**Exercise requirements:**
Could you write out the lines below exactly, beginning with the first and finishing with the one that contains "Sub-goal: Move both"?

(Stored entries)
##############################

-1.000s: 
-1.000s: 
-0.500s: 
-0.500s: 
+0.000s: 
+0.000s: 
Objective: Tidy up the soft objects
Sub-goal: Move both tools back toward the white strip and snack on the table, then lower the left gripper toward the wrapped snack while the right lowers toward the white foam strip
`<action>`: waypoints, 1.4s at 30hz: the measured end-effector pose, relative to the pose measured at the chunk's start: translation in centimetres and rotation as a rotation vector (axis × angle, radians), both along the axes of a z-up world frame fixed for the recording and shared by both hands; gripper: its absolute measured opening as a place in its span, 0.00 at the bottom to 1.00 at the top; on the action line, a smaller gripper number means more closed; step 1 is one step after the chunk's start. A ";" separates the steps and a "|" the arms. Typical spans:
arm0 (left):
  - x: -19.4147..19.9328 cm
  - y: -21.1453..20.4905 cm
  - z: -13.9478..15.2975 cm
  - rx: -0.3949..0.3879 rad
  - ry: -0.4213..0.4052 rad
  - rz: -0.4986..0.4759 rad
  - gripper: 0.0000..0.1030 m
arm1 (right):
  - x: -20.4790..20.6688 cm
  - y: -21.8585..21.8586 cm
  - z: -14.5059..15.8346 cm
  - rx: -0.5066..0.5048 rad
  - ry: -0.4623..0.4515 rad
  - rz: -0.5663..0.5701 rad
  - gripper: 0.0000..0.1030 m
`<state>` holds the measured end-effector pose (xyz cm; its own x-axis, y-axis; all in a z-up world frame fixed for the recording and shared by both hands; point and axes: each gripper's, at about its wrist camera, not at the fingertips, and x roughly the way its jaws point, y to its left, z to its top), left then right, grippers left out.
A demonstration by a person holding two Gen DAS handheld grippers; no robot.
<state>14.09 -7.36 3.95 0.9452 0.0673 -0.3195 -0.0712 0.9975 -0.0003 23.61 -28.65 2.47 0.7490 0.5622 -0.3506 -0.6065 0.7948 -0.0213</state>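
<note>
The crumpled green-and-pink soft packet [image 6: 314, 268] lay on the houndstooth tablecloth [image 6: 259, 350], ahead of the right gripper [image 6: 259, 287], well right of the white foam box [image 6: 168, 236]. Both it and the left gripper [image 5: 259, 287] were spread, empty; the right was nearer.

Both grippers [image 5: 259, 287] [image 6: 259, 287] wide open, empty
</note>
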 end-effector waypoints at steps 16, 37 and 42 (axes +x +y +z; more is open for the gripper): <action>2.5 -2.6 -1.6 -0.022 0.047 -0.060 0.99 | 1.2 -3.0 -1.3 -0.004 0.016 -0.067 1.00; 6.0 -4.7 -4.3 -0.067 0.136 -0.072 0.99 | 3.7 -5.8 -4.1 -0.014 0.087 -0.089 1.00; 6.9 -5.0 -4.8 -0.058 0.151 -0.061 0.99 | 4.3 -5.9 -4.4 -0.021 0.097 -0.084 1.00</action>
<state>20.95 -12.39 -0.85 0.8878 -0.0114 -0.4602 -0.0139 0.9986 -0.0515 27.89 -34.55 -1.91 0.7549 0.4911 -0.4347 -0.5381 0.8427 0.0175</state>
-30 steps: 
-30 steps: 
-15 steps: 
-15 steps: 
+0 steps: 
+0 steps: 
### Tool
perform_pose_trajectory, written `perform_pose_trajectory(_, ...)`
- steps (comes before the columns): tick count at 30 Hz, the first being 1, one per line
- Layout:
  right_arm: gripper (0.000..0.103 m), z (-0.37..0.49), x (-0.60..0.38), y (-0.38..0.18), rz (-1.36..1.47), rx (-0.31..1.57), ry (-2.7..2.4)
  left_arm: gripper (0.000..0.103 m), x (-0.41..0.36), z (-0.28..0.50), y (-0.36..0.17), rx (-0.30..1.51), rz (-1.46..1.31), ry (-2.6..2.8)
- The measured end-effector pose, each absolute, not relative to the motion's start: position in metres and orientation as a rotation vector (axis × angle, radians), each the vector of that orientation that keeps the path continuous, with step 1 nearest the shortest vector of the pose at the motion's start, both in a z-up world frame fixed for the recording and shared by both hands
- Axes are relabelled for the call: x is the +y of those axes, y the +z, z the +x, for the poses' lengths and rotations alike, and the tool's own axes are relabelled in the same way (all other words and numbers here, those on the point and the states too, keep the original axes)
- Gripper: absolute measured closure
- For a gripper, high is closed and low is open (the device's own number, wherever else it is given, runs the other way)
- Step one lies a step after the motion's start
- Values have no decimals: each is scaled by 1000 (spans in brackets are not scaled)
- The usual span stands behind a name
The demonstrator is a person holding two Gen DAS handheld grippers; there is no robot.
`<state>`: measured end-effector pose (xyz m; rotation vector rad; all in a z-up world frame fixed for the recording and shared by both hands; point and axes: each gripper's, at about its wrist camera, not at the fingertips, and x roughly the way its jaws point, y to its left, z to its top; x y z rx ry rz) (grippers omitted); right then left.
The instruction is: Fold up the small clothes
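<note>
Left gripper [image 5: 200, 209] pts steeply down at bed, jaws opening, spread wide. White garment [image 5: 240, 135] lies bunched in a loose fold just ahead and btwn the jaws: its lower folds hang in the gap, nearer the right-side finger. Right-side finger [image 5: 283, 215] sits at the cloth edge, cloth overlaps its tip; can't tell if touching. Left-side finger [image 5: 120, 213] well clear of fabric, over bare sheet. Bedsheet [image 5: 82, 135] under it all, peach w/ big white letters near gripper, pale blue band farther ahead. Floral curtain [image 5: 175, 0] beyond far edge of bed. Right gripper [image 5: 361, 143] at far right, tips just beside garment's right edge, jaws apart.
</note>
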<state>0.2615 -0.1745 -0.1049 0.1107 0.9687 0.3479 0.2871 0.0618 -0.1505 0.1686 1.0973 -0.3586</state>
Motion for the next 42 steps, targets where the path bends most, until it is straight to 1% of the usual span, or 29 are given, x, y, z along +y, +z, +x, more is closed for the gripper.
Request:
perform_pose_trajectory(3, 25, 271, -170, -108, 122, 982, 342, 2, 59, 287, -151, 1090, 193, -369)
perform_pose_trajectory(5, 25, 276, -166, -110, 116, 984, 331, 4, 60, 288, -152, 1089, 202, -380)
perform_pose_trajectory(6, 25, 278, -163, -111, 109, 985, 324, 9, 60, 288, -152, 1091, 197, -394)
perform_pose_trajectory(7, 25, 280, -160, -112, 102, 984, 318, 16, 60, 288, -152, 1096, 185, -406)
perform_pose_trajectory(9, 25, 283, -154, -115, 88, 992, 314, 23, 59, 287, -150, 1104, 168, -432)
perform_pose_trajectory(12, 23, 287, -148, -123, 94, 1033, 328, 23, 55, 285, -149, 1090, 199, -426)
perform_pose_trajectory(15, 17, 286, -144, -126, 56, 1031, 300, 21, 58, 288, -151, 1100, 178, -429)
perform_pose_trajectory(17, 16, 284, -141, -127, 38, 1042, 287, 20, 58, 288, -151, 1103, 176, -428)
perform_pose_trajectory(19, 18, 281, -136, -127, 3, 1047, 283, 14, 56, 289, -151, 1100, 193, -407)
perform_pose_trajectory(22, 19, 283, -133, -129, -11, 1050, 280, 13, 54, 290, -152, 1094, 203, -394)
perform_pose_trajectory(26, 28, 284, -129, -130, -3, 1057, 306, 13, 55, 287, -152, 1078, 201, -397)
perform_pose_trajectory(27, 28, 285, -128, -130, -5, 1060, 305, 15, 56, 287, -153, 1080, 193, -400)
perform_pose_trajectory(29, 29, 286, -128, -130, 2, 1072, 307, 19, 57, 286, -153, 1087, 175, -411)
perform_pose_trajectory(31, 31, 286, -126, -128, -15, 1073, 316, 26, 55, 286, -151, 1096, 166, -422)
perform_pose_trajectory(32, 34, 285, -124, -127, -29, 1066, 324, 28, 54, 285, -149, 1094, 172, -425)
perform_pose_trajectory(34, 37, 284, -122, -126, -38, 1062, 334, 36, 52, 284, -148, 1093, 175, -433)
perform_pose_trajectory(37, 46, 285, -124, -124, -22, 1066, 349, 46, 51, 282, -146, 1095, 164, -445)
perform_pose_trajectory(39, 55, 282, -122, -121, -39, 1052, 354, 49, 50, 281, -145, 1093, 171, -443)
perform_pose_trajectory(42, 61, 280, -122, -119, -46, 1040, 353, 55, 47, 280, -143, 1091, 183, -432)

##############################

**Result for this task:**
-1.000s: 
-1.000s: 
-0.500s: 
-0.500s: 
+0.000s: 
+0.000s: 
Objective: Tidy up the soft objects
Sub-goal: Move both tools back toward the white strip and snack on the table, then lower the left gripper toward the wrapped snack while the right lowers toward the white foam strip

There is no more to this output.